EXERCISE GOAL → After locating the line with "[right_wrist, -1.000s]" in the data that follows, return it and every later line exactly, up to and including the line with "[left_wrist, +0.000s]".

*** ENTRIES SUPPLIED

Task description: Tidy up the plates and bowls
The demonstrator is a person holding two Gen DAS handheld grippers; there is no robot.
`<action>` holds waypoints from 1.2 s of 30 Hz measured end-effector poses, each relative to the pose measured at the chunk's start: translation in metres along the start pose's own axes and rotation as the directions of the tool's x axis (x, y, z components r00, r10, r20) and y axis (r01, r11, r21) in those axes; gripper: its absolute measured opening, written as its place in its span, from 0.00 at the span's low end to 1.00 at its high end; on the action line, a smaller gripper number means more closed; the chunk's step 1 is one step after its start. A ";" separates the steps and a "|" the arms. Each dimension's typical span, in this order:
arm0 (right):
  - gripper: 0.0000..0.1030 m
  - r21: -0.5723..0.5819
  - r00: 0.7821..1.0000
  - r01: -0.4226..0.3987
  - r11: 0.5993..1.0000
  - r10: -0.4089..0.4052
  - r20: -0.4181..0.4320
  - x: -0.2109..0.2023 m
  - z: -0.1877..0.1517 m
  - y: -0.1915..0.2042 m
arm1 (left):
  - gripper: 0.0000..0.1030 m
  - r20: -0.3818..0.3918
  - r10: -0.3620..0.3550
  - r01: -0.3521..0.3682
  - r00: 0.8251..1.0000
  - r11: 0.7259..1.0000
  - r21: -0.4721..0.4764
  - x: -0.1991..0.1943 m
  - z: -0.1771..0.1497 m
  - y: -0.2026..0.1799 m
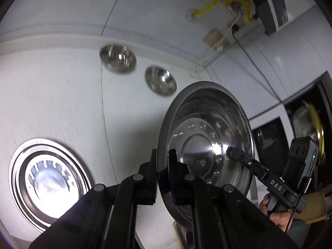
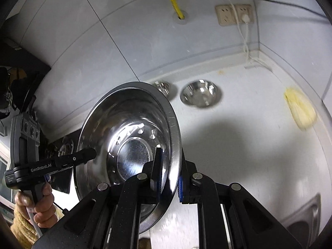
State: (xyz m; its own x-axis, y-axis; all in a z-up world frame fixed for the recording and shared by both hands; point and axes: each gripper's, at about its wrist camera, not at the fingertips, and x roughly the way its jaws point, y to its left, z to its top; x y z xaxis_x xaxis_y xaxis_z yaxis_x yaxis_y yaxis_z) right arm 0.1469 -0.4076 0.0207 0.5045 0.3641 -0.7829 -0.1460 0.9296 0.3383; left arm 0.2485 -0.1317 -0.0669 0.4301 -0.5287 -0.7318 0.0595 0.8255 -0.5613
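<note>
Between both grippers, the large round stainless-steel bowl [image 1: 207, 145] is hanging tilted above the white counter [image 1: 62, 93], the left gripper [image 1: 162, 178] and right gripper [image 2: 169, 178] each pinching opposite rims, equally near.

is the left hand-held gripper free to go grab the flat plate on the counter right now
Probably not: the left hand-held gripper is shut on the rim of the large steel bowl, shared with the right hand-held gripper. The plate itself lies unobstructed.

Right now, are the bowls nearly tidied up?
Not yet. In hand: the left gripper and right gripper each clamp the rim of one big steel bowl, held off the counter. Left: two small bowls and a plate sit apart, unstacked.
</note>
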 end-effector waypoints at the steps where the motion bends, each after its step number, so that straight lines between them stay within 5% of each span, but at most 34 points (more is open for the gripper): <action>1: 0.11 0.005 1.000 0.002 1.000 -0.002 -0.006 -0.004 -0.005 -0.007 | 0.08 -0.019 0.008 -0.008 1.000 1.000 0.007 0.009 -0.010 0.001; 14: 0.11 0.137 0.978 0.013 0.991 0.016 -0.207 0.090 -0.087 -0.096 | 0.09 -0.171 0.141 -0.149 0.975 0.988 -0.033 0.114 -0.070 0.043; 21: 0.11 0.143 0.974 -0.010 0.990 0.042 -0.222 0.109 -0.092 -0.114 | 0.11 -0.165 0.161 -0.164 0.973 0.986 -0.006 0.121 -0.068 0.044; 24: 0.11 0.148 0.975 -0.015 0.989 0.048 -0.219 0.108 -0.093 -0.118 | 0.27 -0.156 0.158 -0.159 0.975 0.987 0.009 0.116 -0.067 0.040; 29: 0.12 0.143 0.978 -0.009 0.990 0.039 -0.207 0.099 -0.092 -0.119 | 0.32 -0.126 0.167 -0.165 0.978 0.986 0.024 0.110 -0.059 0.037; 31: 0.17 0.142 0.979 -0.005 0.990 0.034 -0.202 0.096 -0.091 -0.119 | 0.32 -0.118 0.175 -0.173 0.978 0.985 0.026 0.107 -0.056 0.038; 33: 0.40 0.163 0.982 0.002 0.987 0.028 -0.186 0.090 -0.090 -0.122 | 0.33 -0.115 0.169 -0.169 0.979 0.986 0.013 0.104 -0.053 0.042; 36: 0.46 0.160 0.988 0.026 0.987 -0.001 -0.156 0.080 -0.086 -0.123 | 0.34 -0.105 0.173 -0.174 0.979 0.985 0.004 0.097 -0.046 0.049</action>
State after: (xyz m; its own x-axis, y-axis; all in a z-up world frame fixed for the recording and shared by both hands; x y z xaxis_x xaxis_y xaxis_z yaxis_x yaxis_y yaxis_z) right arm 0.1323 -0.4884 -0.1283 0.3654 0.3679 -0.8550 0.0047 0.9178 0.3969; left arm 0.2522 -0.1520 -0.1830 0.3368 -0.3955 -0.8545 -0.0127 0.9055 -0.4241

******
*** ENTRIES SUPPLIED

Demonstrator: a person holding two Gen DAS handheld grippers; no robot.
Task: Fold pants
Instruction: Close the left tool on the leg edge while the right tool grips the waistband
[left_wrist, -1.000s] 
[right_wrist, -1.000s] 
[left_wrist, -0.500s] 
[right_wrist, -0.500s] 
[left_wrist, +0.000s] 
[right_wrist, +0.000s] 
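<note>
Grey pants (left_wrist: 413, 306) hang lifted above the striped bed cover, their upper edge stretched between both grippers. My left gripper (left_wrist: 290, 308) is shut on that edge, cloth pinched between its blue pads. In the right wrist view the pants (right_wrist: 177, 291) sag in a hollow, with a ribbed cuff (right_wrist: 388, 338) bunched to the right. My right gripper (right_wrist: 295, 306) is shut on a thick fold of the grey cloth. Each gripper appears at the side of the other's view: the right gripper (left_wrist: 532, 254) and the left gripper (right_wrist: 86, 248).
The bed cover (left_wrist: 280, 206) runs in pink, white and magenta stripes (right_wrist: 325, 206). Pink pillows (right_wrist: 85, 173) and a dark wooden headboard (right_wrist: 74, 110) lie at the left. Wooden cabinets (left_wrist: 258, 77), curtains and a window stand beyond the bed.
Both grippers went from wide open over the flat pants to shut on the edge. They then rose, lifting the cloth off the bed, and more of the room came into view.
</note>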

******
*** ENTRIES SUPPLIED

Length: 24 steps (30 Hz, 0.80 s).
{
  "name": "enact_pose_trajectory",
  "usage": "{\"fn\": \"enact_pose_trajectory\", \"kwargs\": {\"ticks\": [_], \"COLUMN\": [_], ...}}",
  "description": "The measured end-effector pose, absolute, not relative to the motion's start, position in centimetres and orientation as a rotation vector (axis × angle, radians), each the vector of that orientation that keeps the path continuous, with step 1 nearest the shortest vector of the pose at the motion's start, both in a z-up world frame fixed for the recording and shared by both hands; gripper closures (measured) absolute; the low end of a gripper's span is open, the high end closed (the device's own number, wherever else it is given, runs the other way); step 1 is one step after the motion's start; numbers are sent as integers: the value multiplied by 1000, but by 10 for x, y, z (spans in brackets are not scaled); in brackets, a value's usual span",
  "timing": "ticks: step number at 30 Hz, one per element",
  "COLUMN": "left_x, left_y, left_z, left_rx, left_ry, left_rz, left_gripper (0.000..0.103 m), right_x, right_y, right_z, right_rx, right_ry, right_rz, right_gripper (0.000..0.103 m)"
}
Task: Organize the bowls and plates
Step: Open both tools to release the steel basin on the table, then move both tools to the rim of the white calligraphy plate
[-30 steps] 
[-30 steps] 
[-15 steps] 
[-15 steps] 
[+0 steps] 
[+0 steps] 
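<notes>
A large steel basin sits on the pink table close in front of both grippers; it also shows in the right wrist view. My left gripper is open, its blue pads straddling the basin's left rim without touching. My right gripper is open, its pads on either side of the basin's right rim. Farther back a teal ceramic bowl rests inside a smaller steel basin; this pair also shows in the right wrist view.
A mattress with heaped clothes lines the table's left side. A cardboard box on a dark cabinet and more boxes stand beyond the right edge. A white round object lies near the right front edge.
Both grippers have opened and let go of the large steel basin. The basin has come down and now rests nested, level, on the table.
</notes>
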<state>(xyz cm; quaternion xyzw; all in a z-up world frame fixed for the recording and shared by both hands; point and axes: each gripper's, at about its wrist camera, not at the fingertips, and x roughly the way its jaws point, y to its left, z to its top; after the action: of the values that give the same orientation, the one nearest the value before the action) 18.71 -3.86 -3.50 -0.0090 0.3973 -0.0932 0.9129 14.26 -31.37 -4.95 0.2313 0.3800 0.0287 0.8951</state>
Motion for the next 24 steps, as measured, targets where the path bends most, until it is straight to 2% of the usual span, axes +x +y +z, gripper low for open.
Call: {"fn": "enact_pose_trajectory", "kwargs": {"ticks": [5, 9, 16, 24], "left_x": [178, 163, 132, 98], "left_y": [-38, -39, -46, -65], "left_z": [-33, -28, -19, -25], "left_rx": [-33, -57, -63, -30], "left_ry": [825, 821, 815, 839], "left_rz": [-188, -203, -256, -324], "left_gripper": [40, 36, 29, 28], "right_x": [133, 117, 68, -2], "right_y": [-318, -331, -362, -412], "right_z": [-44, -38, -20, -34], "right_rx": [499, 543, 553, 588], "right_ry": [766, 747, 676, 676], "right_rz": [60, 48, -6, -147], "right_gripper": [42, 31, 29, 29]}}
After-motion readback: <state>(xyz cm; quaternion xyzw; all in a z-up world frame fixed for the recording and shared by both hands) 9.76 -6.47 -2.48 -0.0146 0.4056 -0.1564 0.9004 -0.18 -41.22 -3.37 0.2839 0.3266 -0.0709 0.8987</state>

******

RESULT FOR THIS EXERCISE →
[right_wrist, -1.000s] 
[left_wrist, -0.500s] 
[right_wrist, -0.500s] 
[left_wrist, +0.000s] 

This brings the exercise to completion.